また始まったSIMロック論争
総務省は、SIMロックのあり方についてのヒアリングを4月2日に行なうことを決めた。SIMロックとは携帯電話用のSIMカードを特定のキャリアでしか使えないようにして顧客を囲い込む仕組みで、これについては「競争を阻害し、キャリアのメーカー支配を強めている」という批判も強く、キャリアが全量買い取って代理店に卸し、販売奨励金を出して「1円端末」を売る特殊な商慣行とともに携帯電話の「ガラパゴス化」をもたらしているとの意見があった。

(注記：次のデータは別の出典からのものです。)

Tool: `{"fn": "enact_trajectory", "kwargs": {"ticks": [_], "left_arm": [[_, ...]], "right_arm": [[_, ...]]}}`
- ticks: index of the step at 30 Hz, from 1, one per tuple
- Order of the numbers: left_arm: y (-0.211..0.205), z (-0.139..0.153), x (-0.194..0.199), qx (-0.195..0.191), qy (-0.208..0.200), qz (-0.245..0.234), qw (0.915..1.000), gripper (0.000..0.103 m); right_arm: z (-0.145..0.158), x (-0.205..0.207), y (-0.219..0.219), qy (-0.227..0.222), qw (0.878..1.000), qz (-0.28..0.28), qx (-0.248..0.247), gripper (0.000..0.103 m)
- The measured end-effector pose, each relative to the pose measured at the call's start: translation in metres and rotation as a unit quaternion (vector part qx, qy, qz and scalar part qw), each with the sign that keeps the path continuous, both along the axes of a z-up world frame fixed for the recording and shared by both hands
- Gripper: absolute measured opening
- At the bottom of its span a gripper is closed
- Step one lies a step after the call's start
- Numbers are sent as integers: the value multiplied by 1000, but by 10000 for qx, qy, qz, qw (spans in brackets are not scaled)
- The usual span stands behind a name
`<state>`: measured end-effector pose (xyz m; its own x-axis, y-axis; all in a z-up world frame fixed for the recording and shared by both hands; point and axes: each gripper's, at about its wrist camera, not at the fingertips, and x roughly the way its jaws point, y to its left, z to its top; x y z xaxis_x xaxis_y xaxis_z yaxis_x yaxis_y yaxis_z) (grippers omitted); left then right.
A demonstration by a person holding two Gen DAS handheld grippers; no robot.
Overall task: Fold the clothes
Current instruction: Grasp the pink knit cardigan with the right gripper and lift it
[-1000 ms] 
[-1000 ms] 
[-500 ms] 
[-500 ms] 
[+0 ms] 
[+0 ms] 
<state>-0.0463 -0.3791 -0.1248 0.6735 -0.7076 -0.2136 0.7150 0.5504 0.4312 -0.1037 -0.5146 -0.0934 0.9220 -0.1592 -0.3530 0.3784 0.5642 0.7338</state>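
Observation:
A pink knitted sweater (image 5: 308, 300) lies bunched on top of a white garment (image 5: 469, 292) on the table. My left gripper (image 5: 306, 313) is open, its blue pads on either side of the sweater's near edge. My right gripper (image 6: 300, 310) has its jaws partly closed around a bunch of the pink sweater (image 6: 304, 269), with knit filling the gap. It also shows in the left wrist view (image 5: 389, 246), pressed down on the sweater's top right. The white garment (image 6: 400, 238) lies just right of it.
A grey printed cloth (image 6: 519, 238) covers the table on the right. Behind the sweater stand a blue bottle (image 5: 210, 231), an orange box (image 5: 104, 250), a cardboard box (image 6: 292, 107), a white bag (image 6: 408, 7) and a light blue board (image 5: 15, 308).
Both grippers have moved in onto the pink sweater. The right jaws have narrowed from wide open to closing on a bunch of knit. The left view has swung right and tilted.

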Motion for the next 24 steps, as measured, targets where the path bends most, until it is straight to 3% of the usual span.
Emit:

これに対して総務省は、2008年に販売奨励金を廃止するよう行政指導を行ない、通信キャリアがそれに従った結果、「1円端末」が姿を消して数万円になり、2年程度の割賦販売になったため端末の買い替えが減って、「官製不況」などといわれた。ただこのときは、端末メーカーは泣いたがキャリアは小売店に払うリベートが減って増益になった。
その際SIMロックも問題になったのだが、キャリアの強い抵抗で総務省が譲歩したといわれている。それが今度は民主党政権に代わり、あらためて問題になってきたわけだ。特に原口一博総務相がSIMロック解除に意欲をみせており、少なくとも行政指導のような措置がとられるのではないかと見られている。
欧州の第2世代携帯電話では、ほぼ全域でGSMが採用され、国境を超えても同じ端末でSIMカードを替えるだけで使える。たとえばフランス・テレコムの端末を使っているユーザーがドイツに旅行したときは、ドイツ・テレコムのSIMカードに差し替えるだけで同じ端末が使え、しかもドイツの国内料金で使える。これによってノキアやエリクソンは欧州全域で同じ端末を売ることができ、規模の経済で価格を下げることができた。第3世代でも、ほぼ全域でW-CDMAが採用され、多くの端末はSIMロックなしだ。
これに対してアメリカでは、第2世代で各州ごとにバラバラの規格が採用されたため、いまだに混乱が続いている。日本は旧郵政省が第2世代をPDCというNTT規格で「統一」したため、キャリアによる垂直統合モデルができてしまった。これが第3世代にも持ち越され、通信規格は国際標準なのに、高機能・高価格で海外には売れないガラパゴスになってしまったのだ。